Wondering if anyone else has experienced this

Members don't see this ad.
 
  • Like
Reactions: 1 user
Yes; given the patient access to EMR portals, I sometimes hold malignant diagnoses on Fridays, especially over long weekends, but will call clinicians to let them know. I've had clinicians specifically request I NOT sign out cases until Monday, which I've honored and just vague prelim'd instead.
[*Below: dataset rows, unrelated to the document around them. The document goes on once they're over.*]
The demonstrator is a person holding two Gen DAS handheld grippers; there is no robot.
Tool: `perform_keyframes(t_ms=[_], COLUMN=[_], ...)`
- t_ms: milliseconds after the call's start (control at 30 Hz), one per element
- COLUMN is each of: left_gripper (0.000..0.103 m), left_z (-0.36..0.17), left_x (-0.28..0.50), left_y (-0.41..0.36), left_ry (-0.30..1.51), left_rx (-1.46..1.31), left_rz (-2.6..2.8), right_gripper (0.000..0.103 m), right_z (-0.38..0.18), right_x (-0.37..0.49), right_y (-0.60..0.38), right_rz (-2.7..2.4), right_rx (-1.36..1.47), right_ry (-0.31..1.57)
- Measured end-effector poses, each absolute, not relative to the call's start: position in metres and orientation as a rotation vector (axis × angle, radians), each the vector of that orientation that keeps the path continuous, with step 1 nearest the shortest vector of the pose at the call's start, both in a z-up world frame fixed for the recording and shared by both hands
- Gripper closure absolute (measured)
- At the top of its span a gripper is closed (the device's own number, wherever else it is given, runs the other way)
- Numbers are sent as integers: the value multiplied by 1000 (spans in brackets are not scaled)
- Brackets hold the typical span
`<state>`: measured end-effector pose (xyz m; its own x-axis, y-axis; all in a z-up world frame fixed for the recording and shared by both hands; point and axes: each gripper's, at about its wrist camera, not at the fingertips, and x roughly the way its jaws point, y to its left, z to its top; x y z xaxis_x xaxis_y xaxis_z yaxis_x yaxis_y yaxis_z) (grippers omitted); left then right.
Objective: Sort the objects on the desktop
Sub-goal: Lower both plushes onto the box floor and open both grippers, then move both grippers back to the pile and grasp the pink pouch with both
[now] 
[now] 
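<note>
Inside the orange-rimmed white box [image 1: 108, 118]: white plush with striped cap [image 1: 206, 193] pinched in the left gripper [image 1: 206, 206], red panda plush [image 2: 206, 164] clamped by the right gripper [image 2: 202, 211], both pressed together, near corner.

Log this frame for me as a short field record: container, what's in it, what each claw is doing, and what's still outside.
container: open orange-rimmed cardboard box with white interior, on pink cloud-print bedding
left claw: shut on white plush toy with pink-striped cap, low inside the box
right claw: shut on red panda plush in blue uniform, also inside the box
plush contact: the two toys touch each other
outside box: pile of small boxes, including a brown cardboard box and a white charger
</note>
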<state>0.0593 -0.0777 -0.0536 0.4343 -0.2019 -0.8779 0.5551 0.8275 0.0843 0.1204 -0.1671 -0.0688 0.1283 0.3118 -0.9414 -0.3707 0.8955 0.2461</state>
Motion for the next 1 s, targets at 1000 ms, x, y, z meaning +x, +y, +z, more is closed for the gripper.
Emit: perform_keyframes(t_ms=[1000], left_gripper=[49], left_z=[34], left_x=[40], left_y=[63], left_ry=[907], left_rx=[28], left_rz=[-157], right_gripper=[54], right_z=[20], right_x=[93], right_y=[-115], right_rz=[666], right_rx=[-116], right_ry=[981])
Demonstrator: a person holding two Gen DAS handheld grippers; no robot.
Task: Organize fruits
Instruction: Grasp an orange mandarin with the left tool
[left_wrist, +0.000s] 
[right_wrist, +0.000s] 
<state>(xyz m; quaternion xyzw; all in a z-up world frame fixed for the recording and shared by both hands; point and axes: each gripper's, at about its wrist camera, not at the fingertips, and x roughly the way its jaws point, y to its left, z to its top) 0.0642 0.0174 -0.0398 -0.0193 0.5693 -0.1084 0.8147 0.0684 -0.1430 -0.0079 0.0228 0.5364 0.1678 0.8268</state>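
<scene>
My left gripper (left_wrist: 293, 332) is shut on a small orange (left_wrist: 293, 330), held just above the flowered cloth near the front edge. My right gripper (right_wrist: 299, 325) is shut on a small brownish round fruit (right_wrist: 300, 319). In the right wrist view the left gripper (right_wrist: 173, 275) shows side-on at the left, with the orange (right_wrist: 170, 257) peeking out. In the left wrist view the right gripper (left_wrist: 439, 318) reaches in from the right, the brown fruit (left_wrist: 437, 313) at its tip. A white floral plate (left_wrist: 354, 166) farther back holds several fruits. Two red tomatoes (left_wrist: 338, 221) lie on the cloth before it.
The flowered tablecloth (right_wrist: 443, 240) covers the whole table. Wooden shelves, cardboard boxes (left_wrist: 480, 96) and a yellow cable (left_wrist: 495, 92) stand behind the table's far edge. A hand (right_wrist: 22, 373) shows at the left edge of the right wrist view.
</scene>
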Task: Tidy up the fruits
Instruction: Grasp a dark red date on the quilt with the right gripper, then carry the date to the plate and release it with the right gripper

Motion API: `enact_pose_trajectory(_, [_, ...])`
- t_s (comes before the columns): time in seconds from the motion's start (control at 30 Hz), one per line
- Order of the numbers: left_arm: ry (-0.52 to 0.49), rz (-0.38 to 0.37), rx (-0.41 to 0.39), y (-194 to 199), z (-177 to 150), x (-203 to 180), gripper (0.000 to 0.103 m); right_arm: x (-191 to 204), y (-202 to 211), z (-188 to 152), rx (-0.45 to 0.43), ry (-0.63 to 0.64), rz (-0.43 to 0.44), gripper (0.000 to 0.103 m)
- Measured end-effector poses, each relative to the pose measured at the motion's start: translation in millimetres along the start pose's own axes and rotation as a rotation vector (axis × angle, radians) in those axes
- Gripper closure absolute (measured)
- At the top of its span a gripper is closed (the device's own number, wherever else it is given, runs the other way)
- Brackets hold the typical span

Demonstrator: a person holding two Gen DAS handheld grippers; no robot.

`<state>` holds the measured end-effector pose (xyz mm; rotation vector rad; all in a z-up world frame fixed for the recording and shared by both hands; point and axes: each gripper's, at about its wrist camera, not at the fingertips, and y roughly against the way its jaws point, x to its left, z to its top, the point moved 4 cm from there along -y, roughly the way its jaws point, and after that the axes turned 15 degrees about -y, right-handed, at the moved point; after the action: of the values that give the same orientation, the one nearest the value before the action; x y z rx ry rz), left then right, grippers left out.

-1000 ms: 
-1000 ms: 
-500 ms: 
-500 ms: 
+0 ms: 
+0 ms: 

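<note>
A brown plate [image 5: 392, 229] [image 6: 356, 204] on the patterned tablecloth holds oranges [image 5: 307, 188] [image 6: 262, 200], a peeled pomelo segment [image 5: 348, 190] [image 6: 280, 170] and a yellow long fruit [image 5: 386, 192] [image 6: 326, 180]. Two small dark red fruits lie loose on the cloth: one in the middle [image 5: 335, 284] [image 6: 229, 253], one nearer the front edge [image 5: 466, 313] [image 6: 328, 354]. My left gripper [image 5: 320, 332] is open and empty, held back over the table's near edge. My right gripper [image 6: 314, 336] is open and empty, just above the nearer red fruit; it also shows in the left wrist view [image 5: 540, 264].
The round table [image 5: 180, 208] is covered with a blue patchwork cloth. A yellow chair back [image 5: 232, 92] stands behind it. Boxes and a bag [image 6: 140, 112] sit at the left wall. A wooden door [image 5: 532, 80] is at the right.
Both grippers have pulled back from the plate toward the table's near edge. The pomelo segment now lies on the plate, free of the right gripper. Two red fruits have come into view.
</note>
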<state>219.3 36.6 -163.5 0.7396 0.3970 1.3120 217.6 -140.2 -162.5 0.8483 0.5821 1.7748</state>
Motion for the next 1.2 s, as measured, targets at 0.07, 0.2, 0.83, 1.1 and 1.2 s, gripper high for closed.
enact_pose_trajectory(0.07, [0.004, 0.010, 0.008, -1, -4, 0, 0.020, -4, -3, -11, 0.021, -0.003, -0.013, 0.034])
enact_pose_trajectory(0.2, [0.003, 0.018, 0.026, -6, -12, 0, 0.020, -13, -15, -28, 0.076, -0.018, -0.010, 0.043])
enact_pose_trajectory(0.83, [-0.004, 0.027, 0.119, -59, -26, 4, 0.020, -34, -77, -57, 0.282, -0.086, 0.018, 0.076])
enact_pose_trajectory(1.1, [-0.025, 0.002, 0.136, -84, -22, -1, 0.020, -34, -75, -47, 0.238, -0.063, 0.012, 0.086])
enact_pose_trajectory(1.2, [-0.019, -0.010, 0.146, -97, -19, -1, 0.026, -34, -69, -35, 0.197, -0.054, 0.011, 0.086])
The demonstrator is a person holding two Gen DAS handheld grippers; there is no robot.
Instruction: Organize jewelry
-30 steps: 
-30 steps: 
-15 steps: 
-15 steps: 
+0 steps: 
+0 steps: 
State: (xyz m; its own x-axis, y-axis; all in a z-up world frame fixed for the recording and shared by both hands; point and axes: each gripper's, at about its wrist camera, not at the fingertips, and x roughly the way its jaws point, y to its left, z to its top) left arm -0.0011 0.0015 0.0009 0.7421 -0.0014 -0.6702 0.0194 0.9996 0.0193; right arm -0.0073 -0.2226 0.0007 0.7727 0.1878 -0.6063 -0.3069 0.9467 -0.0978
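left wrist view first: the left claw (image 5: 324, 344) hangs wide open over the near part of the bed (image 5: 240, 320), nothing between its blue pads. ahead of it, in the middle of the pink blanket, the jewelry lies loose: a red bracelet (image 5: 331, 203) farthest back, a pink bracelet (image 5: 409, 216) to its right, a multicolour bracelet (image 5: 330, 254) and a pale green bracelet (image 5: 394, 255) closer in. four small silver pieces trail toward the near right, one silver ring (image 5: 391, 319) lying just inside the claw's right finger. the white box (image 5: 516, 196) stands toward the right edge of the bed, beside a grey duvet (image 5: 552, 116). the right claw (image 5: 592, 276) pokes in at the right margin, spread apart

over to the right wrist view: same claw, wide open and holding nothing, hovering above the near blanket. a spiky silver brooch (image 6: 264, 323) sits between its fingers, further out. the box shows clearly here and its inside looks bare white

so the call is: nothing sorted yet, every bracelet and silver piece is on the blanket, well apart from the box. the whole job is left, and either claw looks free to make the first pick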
I've been on the receiving end of this too, several friends and family members obtaining results on Friday via a patient portal prior to their physicain having time to review the results. I always explain that "this is what you wanted..."...patient control, patient access, ASAP, regardless of innate inability to interpret/contextualize.
 
  • Like
Reactions: 4 users
Not sure why people don’t expect these potential findings when they are getting a biopsy for a breast mass or whatever. Our hospital IT has considered putting a message that if you can’t handle the potential information, don’t open the result on the patient portal.
 
  • Like
  • Hmm
Reactions: 3 users
Members don't see this ad :)
We've thought about that too...a "warning" or disclaimer to appear on the portal with all lab results RE relevant clinicians/providers have not necessarily had time to review these results etc .
 
  • Like
Reactions: 2 users
I've had some clinicians ask me to not release reports until they can speak to the patient, and I will try to do so in those instances. But personally I don't do anything like hold Friday diagnoses, etc. This is the fault of a stupid law. If enough clinicians push back on it and lobby for it to get changed, that's up to them. I'm signing out my cases when I'm ready to sign them out like I always have.
 
  • Like
Reactions: 3 users
They can threaten legal action all they want. There is no case there worth an attorney’s time. You did your job. Rest easy and blow them off. The disclaimer to discuss results with their physician is nice window dressing. This is not your policy or your doing.
 
signing out a prelim is easy for a friday; but we call all malignant diagnoses anyway (excluding skins) so we notify clinicias anyway.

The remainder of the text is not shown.